Bangor City set to make safe standing history

March 2015. Welsh Premier League club Bangor City are looking to make safe standing history by potentially becoming the first football club in the United Kingdom to install and use rail seats.

The North Wales club's ground, the Nanporth Stadium, known for sponsportship purposes as the Book People Stadium, offers 1,100 seats and several areas of flat standing accommodation. Capacity for domestic games is 3,000. However, due to UEFA's all-seater rule for their games, when the club plays in European competitions, which it has done ten times in the new millenium, this is reduced to just 1,100.

An increase in the number of seats would, therefore, clearly increase the capacity for such attractive games. On the flip side, many of the club's fans would like a dedicated standing area behind one of the goals and over recent years the Supporters' Association has been raising money to fund the construction of such an area. Now the club believes it has found the ideal solution to cover all the bases: rail seats.

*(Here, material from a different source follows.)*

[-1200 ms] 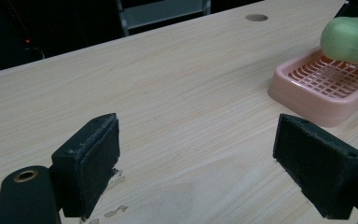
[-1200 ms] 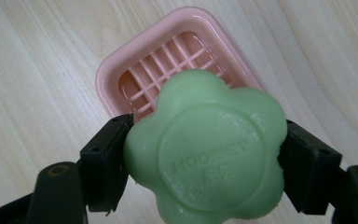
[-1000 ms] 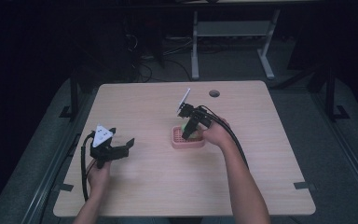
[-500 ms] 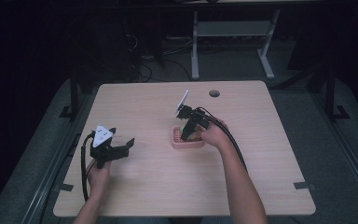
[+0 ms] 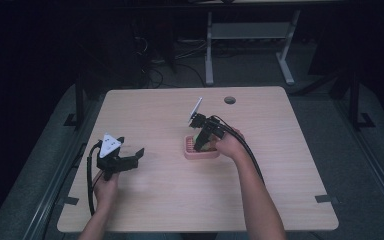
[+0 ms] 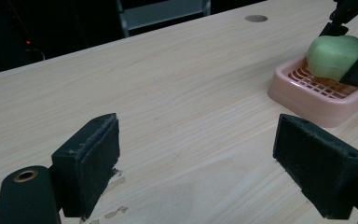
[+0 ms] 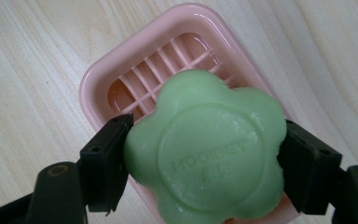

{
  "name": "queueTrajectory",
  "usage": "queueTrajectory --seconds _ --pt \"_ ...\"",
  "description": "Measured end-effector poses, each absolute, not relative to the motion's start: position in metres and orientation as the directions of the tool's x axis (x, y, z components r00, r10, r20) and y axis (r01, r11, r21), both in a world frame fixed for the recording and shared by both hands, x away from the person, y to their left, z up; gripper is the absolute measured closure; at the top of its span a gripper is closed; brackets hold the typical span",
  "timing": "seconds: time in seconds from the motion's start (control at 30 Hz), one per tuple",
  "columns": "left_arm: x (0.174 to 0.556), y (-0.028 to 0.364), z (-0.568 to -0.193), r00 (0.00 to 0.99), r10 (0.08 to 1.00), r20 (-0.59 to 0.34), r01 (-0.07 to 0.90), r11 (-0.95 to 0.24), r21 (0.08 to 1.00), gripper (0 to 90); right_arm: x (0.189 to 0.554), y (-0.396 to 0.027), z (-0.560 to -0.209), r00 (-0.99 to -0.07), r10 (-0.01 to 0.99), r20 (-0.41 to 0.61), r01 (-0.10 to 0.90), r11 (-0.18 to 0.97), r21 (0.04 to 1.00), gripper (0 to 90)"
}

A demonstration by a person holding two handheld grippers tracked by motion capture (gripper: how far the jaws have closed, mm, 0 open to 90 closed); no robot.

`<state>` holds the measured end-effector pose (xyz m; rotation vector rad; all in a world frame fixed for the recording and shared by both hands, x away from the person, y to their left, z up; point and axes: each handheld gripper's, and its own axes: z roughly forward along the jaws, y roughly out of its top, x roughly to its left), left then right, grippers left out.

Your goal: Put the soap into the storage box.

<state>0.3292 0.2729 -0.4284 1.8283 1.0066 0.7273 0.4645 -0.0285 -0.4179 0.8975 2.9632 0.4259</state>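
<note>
The right gripper [image 7: 205,154] grips a pale green, flower-shaped bar of soap [image 7: 205,149] between its two black jaws, one pad pressed to the soap's 9 o'clock edge and the other to its 3 o'clock edge. The soap sits directly over a pink plastic soap dish with a slatted grid floor [image 7: 168,56]; whether it touches the grid cannot be told. In the high view the dish [image 5: 200,152] lies near the middle of the light wooden table [image 5: 180,200], with the right gripper [image 5: 203,140] above it. The left gripper [image 5: 130,159], toward the table's 8 o'clock side, is spread wide and holds nothing, well apart from the dish. A round hole [image 5: 230,100] marks the tabletop toward 1 o'clock. Beyond the table the room is dark, with grey floor, cables and a white metal frame [image 5: 250,35] at 12 o'clock.
</note>
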Motion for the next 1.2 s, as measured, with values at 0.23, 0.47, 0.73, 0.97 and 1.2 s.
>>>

The plan, therefore, is to build a stand with perhaps 500 rail seats at the Menai Bridge End of the ground, which will serve as the 'People's Terrace' for all domestic games and increase seated capacity for European games by almost 50%.

That increased seated capacity would also be useful when the grounds hosts national team matches under UEFA or FIFA auspices, with Wales U21 UEFA qualifiers and a Welsh Women's FIFA World Cup qualifier having already been played at the ground in recent years.

To explain the proposal to interested parties the roadshow visited Bangor in March 2015. The event, hosted by club chairman Dilwyn Jones and Mike Ishmael of the Supporters' Association, was attended by the city's mayor, local politicians, fans and representatives of the media.

A few weeks later, Andrew RT Davies, leader of the Welsh Conservatives, also visited the ground to lend his support to the club's safe standing plans (pictured below with Mike Ishmael, left, and Ethan Ray, right).